The general thinking is to redefine the term ‘gene’ in terms of networks or integrated interactions. Thus, Portin and Wilkins own proposal is:

A gene is a DNA sequence (whose component segments do not necessarily need to be physically contiguous) that specifies one or more sequence-related RNAs/proteins that are both evoked by Gene Regulatory Networks and participate as elements in Gene Regulatory Networks, often with indirect effects, or as outputs of Gene Regulatory Networks, the latter yielding more direct phenotypic effects.

and that employed by the ENCODE project is defined by Gerstein et al. as:

The gene is a union of genomic sequences encoding a coherent set of potentially overlapping functional products

  1. a gene is a genomic sequence (DNA or RNA) directly encoding functional product molecules, either RNA or protein.
  2. In the case that there are several functional products sharing overlapping regions, one takes the union of all overlapping genomic sequences coding for them.
  3. This union must be coherent — i.e., done separately for final protein and RNA products — but does not require that all products necessarily share a common sub-sequence

(It is supplemented by an ontological diagram that I shall not reproduce here.)

This is complex, but in relation to the poster’s concern one thing is clear, at no time are the authors concerned with strandedness, and there is no proposal that a gene is confined to a single strand.

Two simple arguments

One might argue that nobody mentions strandedness because everyone assumes a gene is on only one strand. Really? Anyway, I‘ll finish with a couple of mundane arguments that strandedness has no place in defining genes, overlapping or not.

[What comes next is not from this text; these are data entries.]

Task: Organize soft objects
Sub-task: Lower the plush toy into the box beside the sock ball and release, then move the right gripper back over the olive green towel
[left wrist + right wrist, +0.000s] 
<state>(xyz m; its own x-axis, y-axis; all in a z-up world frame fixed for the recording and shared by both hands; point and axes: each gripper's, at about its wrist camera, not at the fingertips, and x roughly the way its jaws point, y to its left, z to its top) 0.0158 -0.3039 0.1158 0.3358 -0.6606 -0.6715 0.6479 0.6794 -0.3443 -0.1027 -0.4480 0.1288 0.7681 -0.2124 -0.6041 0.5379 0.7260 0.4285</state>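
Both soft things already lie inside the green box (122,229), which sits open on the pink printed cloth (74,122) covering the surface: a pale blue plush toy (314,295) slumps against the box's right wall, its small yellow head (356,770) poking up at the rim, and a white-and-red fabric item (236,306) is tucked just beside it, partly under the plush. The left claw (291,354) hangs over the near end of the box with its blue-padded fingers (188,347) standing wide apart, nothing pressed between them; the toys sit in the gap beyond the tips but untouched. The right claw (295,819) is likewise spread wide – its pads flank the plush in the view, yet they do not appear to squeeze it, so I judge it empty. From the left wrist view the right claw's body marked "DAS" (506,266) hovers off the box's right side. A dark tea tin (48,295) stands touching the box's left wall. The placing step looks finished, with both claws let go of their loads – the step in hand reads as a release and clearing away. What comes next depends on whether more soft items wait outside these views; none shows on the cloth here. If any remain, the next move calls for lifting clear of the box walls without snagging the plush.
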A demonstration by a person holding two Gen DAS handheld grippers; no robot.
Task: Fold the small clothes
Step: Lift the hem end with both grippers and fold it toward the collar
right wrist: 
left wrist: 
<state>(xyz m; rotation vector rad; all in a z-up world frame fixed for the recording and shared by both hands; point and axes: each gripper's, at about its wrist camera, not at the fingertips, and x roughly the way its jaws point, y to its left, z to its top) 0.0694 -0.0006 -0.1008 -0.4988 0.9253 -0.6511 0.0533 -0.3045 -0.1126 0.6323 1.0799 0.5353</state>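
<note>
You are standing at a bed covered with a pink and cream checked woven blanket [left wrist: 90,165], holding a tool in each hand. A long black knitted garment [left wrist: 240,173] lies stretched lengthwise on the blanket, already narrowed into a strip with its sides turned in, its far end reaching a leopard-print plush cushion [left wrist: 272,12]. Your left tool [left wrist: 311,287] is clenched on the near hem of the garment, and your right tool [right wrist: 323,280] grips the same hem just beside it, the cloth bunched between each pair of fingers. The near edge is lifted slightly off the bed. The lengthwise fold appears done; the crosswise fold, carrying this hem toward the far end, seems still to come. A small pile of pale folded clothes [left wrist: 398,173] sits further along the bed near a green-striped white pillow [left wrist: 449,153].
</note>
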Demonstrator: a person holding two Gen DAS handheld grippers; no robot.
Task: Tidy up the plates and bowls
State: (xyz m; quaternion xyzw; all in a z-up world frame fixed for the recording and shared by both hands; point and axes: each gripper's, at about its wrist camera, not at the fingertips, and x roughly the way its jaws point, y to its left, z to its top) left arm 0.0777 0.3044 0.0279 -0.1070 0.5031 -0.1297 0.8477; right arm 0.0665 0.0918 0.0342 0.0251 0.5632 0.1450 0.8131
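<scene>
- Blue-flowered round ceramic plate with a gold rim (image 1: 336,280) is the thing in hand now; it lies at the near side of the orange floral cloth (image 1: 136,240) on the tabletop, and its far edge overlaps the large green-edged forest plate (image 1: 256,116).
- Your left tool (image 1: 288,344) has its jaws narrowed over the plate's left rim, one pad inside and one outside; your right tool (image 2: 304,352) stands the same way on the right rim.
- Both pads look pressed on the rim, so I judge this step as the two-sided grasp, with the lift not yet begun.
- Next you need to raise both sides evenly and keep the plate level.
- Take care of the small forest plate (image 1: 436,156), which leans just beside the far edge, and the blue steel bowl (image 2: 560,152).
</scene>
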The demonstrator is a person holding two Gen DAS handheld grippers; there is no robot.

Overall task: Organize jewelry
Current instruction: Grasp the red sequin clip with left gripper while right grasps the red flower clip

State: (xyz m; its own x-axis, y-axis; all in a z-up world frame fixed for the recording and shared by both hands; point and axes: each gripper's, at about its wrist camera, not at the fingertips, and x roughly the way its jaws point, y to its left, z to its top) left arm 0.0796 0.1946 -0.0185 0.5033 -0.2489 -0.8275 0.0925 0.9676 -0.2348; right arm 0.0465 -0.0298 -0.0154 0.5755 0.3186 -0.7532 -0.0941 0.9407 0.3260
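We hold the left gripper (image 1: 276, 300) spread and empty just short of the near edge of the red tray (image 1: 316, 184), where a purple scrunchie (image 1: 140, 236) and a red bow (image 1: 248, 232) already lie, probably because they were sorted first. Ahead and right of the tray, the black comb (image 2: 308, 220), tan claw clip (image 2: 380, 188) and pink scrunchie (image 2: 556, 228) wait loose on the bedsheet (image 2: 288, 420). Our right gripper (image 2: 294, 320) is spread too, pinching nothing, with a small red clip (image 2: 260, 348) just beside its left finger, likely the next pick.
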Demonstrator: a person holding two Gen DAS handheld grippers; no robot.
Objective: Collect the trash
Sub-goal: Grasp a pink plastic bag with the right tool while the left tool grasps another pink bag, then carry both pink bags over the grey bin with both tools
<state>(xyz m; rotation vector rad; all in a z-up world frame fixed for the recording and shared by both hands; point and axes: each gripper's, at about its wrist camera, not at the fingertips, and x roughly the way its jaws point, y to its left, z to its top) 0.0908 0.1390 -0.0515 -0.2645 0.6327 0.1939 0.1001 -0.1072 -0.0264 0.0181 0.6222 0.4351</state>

  • The Transcription Factor/RNA polymerase binding site — the TATA box — is regarded as an integral part of a gene. Both strands of the TATA box are required for binding. Likewise other transcription factor binding sites. Hence the gene cannot be on only one strand.
  • Single-stranded DNA viruses are found with what are called ‘positive sense’ and ‘negative sense‘ genomes. So clearly among these genomes there are heredity units which read ‘anti-sense’ as well as some that are ‘anti-sense’. On the ‘one-stranded gene’ thesis one of these could not be called genes. One would have to devise some term from them as progenitors of the gene in the complementary strand in the replicative DNA form!